# Blueberry Pancake Breakfast Fatty



## smokin' dick (Aug 10, 2008)

As requested Law Dog, here it is.

Do your usual sausage prep, then make some blueberry pancakes. Use fresh wild Maine Blueberries if you can, but frozen is ok. Place the pancakes on the fatty slab, I slice them into strips so they fit nicely. Drizzle a couple ounces of maple syrup over the pancakes. Roll it up and wrap in bacon of course. I used some maple sugar and cayenne pepper as the rub. Smoked with apple wood and lump. Yummy. The wife loved it.

Here is the new set up.



Here is the Fatty all cooked.



Here it is sliced.



This Fatty thing is addicting. I think I've bought more sausage in the past month than I usually get in a year.


----------



## smok'n steve (Aug 10, 2008)

Thats all I can say---Wow!   Any breakfast restaurants in your neighborhood?  Bet they would sell all you can make!


----------



## bb53chevpro (Aug 10, 2008)

Fantastic. Great idea. love it.


----------



## jond (Aug 10, 2008)

Mmmmmm, that looks amazing :)

Yet another one to try :)

Nice one!

Jon.


----------



## smokindickswife (Aug 10, 2008)

Yes, she did!

Mondays are for diets, right?


----------



## cbucher (Aug 10, 2008)

That's what my wife says. Weekends are free game,LOL.


----------



## lawdog (Aug 10, 2008)

thanks Dick, that thing looks and sounds freakin great, like a souped up turbocharged reverse McGriddle.
Thanks again


----------



## sumosmoke (Aug 10, 2008)

Love the smoking rig ya got. The idea of the blueberry pancakes inside the sausage was excellent and the pics look awesome. Points to you for the fine smoke!


----------



## desertlites (Aug 10, 2008)

just plain WOW!!!!!!!!!!!!!!!!!!


----------



## 13spicerub (Aug 10, 2008)

great idea and love your Q.  it's the perfect size for a fatty


----------



## erain (Aug 10, 2008)

dude, that is simply awesome!!!!!!! the fatty frenzy continues. great job points!


----------



## bbqgoddess (Aug 10, 2008)

I gotta ditto the diet and Monday thinking...Now I don't like pancakes but you may have changed my mind with that fatty! beautious!!
pts from me!!


----------



## tbucher1218 (Aug 10, 2008)

OMG that looks awesome.  I so want to try that and soon.  

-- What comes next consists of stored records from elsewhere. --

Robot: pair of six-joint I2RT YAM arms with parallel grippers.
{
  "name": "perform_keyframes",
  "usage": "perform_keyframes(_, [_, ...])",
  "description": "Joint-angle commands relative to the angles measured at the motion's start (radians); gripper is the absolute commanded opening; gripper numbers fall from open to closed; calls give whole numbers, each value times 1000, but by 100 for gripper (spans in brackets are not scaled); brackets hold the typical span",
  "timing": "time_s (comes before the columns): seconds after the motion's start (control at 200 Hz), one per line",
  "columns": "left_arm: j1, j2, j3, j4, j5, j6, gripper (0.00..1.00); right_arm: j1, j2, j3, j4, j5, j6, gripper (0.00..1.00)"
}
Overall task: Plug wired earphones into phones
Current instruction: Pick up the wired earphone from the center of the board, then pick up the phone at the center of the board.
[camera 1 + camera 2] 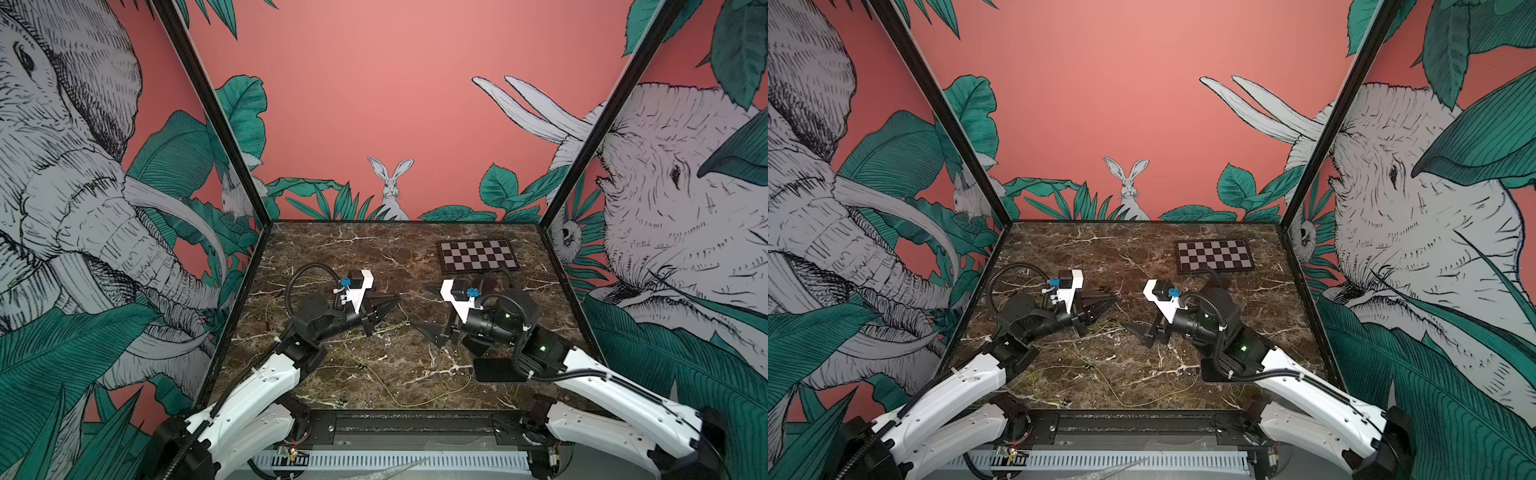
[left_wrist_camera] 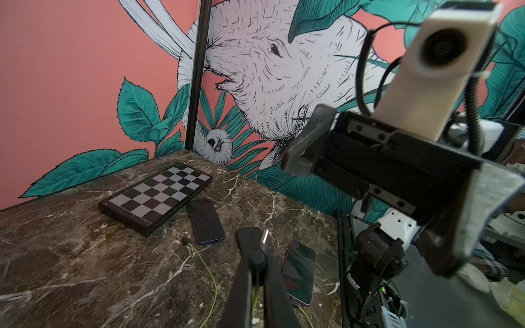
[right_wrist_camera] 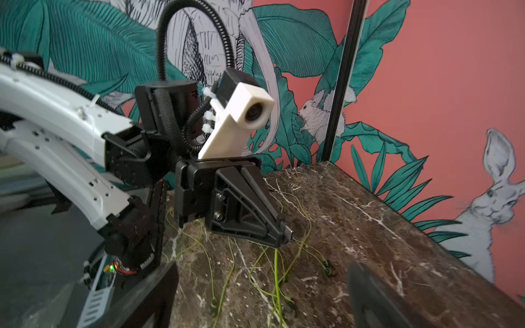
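My left claw [image 2: 258, 254] pinches thin yellow-green earphones' [image 2: 211, 281] metal plug [image 2: 264, 236], unseen in both top views; right claw [image 3: 262, 267] gapes; glossy black phone [image 1: 494, 370], four o'clock.

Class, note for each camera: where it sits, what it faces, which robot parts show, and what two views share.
Top views: high behind the arm bases, looking down on the marble table; both arms, left tool, right tool.
Left wrist: past its own tool toward phones, checkerboard, right tool.
Right wrist: toward left arm and cords.
Shared: both wrist views show the gripped plug.
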Motion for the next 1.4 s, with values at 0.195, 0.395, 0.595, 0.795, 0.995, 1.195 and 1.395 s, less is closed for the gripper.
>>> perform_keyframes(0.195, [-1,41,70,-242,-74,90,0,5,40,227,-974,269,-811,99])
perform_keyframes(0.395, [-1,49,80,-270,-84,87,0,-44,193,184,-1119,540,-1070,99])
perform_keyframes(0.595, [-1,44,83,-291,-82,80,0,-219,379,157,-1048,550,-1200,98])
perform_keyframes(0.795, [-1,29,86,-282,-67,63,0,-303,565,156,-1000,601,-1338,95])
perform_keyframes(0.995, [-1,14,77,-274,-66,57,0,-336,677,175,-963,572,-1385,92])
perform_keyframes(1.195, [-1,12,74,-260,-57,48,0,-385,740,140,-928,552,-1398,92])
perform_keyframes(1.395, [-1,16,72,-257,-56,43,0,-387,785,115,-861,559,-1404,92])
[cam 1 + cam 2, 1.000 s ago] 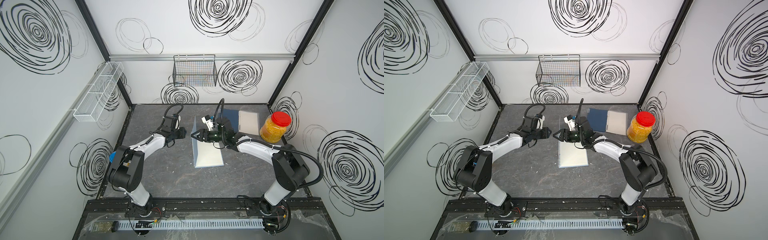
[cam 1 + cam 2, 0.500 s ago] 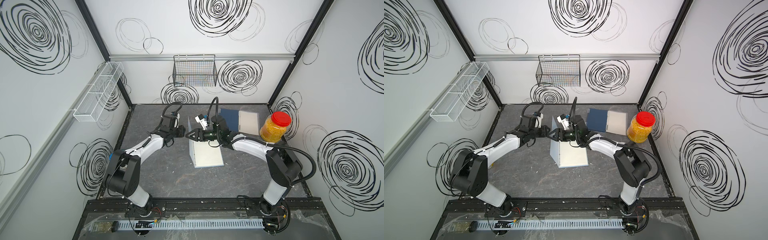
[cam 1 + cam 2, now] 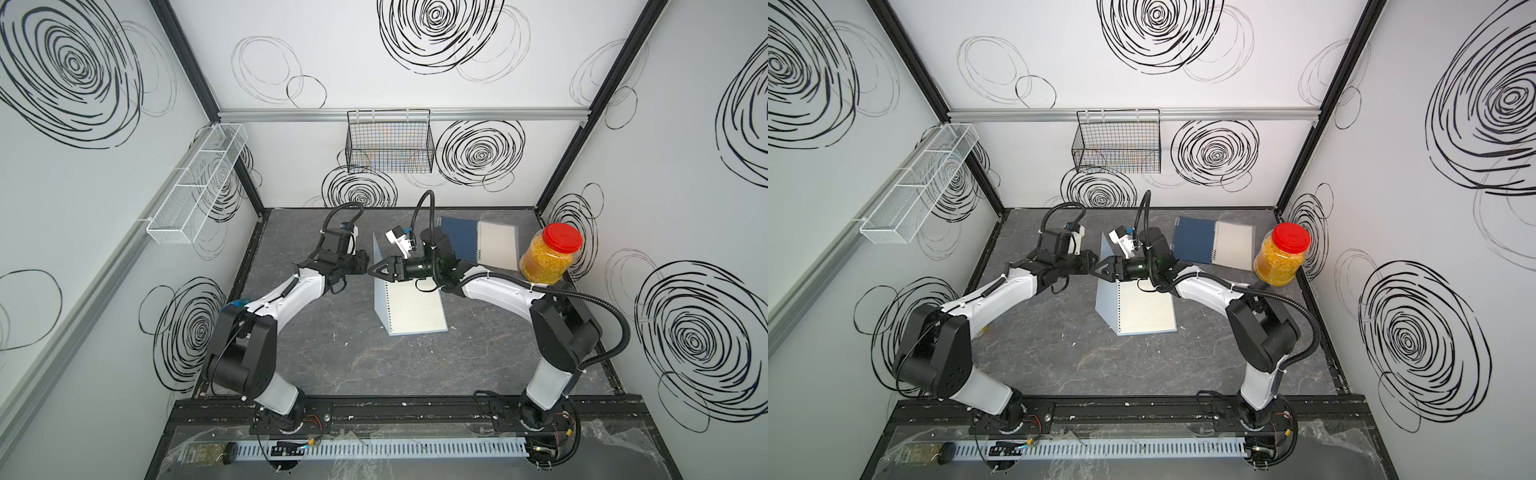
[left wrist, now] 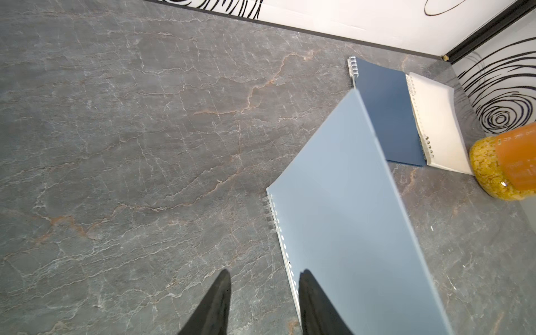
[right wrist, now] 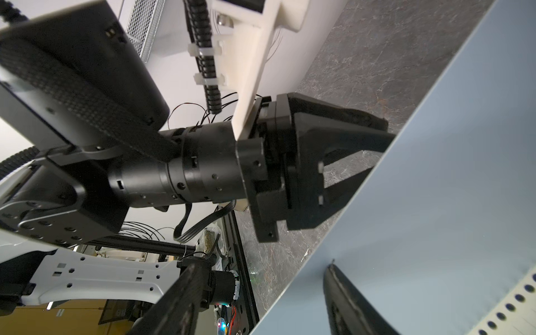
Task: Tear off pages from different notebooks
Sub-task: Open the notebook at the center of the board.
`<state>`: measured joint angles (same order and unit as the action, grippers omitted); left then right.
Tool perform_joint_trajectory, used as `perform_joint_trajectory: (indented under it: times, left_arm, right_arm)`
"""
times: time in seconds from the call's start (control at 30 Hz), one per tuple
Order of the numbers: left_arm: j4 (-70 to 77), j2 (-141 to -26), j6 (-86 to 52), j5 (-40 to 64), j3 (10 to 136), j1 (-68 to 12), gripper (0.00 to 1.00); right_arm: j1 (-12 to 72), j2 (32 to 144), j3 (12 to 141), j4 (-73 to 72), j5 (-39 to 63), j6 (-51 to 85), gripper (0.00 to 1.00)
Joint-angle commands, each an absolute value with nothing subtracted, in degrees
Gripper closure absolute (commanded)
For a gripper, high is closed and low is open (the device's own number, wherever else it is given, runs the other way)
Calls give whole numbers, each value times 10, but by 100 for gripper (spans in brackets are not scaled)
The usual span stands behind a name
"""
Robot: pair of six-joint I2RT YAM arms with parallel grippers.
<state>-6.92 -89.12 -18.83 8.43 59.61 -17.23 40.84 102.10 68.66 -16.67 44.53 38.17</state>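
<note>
Cover (image 3: 380, 299) prob. inside R claw (image 3: 374, 269)

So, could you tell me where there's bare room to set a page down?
Widest bare stretch: the near half of the table, between the light blue notebook and the front rail. Also free: the far left corner beyond the left gripper. Crowded: the far right corner with navy notebook, frosted notebook and jar.

We found open notebook (image 3: 411, 305) at bench (image 3: 332, 353) centre, cover (image 3: 379, 270) standing up along its left side. Behind it, to right: second notebook (image 3: 461, 239), third notebook (image 3: 498, 245) beside it on right, jar (image 3: 548, 257) furthest right.
</note>
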Motion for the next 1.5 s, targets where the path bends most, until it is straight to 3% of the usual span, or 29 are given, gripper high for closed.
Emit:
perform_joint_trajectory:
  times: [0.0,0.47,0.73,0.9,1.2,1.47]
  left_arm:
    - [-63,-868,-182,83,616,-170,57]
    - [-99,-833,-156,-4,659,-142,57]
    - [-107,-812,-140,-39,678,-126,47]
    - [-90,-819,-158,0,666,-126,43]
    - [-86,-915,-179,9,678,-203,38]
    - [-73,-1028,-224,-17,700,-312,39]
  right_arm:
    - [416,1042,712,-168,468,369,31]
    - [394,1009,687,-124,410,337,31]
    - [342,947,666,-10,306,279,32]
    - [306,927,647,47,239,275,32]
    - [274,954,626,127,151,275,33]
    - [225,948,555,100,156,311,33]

and Yes, diets are only Mon - Friday till 5:00pm


----------



## ezmoney (Aug 11, 2008)

That is amazing...I have to try it!


----------



## curious aardvark (Aug 11, 2008)

How on earth do you come up with something that mixes blueberries, pancakes, sausage meat and bacon. On paper it just looks like it'd never work.

What sort of sausage meat did you use ? 
Love the dinky little smoker, is it custom made or does it have a name ?


----------



## solar (Aug 11, 2008)

Wow what a great idea!!  I bet that tasted fantastic!!


----------



## jocosa (Aug 11, 2008)

Breakfast to go...  and fruit too!  Love the tiny smoker...  it's sooo... cute!


----------



## jerseyhunter (Aug 11, 2008)

Looks great, my list is getting longer.


----------



## dingle (Aug 11, 2008)

Goddess, who doesn't like pancakes???


----------



## smokin' dick (Aug 11, 2008)

Here is a link to the thread where the little guys come from.
http://www.smokingmeatforums.com/for...ghlight=twiggy


----------



## shellbellc (Aug 11, 2008)

That looks great!!


----------



## smokin365 (Aug 11, 2008)

I think i'm gonna have to bump something off of the list for this weekend and one try of those. Great Idea, great qview def. worth points


----------



## cowgirl (Aug 11, 2008)

Looks great Smokin' Dick!


----------



## pitrow (Aug 11, 2008)

man, that thing looks excellent! I will most definitely be trying that soon!


----------



## lownslow (Aug 11, 2008)

very well done.  I love it, beautiful too


----------



## quackmaster_ar (Aug 12, 2008)

Bet it taste as good as it looks.  Awesome!!!!


----------



## sweet_magnolia (Sep 16, 2008)

WOW!  That is a great idea and looks very yummy!!


----------